Anaconda po files


















On Windows, macOS, and Linux, it is best to install Anaconda for the local user, which does not require administrator permissions and is the most robust type of installation. However, if you need to, you can install Anaconda system wide, which does require administrator permissions.

You can use silent mode to automatically accept default settings and have no screen prompts appear during installation. We recommend upgrading your operating system. Most OS that are no longer supported in the latest Anaconda are no longer getting security updates.

Upgrading your OS allows you to get the latest packages, performance improvements, bug fixes, etc.
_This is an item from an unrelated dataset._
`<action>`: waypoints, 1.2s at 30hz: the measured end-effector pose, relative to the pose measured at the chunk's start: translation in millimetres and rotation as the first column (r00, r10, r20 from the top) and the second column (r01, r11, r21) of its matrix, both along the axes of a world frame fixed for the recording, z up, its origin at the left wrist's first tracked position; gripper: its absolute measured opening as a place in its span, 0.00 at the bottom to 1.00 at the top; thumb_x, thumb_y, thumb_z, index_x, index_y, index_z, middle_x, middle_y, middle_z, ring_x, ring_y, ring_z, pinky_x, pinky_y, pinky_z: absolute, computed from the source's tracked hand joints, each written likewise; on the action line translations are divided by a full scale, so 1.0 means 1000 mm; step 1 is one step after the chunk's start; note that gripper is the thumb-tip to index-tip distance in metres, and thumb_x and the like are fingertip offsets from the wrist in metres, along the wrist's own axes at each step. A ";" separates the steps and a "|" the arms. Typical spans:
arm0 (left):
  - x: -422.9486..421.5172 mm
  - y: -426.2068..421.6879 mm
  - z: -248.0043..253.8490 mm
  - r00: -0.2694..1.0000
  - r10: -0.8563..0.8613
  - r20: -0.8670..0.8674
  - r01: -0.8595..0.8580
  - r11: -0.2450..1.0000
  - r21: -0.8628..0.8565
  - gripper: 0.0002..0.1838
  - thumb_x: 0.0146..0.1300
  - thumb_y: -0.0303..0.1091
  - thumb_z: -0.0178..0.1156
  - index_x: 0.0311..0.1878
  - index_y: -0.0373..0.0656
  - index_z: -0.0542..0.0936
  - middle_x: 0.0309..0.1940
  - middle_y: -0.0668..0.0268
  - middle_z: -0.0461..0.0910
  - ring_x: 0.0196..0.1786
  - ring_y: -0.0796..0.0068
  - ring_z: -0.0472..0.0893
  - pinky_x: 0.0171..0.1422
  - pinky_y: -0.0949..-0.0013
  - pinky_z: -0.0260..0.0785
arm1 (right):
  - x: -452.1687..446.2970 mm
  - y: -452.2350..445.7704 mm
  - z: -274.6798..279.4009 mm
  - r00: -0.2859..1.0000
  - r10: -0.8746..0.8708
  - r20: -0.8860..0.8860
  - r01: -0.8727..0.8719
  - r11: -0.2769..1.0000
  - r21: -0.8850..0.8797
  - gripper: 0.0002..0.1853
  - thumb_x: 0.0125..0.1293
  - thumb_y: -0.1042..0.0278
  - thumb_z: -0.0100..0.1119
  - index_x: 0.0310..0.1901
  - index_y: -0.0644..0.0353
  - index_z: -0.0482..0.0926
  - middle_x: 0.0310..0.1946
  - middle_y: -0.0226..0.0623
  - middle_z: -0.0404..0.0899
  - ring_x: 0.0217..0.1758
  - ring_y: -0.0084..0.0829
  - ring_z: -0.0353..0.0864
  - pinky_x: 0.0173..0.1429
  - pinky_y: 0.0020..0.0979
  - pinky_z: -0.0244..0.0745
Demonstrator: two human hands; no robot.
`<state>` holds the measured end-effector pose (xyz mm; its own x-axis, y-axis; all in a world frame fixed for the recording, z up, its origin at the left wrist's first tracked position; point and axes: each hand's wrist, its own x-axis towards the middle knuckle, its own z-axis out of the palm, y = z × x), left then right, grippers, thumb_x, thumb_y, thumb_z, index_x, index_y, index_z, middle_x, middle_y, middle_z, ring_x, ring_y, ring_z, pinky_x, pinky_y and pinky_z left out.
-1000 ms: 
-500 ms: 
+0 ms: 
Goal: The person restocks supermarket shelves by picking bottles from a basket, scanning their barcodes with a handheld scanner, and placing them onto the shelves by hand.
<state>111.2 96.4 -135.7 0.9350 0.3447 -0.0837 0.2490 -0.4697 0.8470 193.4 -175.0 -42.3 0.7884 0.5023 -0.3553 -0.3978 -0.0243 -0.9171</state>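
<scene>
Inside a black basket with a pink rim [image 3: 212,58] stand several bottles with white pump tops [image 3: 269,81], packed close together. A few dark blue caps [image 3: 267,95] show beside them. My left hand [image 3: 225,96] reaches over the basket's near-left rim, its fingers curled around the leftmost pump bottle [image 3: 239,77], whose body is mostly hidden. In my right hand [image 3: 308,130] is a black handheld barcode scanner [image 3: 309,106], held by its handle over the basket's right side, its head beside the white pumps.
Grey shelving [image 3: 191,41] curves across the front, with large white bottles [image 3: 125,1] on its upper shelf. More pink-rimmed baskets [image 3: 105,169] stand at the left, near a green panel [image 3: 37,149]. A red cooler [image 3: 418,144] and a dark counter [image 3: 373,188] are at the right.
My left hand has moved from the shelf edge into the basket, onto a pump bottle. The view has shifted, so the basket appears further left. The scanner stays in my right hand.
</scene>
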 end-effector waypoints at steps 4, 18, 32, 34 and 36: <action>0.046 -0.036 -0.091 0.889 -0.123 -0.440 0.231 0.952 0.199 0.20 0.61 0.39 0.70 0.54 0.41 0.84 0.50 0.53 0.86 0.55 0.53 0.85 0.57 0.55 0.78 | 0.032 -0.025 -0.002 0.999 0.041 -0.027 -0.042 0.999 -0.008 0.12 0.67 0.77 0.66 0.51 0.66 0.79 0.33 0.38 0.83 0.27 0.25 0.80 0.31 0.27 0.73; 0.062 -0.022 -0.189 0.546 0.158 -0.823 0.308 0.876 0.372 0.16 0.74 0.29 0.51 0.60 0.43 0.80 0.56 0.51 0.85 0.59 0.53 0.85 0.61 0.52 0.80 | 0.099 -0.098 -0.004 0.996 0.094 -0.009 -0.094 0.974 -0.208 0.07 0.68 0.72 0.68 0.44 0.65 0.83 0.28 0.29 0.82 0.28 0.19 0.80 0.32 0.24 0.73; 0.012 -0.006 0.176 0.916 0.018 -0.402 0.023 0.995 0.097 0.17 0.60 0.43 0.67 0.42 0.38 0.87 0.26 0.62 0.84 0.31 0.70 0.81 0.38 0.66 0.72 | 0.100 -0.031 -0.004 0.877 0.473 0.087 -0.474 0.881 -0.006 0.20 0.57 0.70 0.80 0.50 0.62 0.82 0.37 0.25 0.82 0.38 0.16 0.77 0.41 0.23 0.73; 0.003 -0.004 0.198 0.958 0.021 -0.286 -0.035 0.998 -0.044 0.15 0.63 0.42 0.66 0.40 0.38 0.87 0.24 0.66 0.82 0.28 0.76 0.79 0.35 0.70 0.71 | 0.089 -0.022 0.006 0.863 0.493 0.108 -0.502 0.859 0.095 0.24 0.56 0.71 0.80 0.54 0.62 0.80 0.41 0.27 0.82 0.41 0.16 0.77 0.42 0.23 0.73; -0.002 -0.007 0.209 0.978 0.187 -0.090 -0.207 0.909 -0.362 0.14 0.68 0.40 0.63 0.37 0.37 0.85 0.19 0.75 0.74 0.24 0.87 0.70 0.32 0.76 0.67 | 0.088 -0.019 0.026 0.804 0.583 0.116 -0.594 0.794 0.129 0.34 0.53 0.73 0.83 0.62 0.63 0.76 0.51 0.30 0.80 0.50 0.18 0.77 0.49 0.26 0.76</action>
To use Anaconda on older operating systems, download from our archive. You will not be able to use conda to update or install packages beyond the Anaconda version noted in the table below, unless you limit it to versions available at the time that particular version of Anaconda was released.

Any compilation that uses a sysroot other than the system sysroot is said to be "cross-compiling. Unfortunately, some software tools do not handle sysroots in intuitive ways. CMake is especially bad for this. Even though the compiler itself understands its own sysroot, CMake insists on ignoring that.

We've filed issues at:. In order to teach CMake about the sysroot, you must do additional work. In particular, you'll need to copy the cross-linux. The compiler packages listed above are small packages that only include the activation scripts and list most of the software they provide as runtime dependencies.

This design is intended to make it easy for you to customize your own compiler packages by copying these recipes and changing the flags. We have been careful to select good, general purpose, secure, and fast flags. We have also used them for all packages in Anaconda Distribution 5. When changing these flags, remember that choosing the wrong flags can reduce security, reduce performance, and cause incompatibilities.

The Clang package recipe is in the clang folder. The main material is in the llvm-compilers-feedstock folder. The name here does not matter but the output names below do. Before any packaging is done, run the build. In this recipe, values are changed here.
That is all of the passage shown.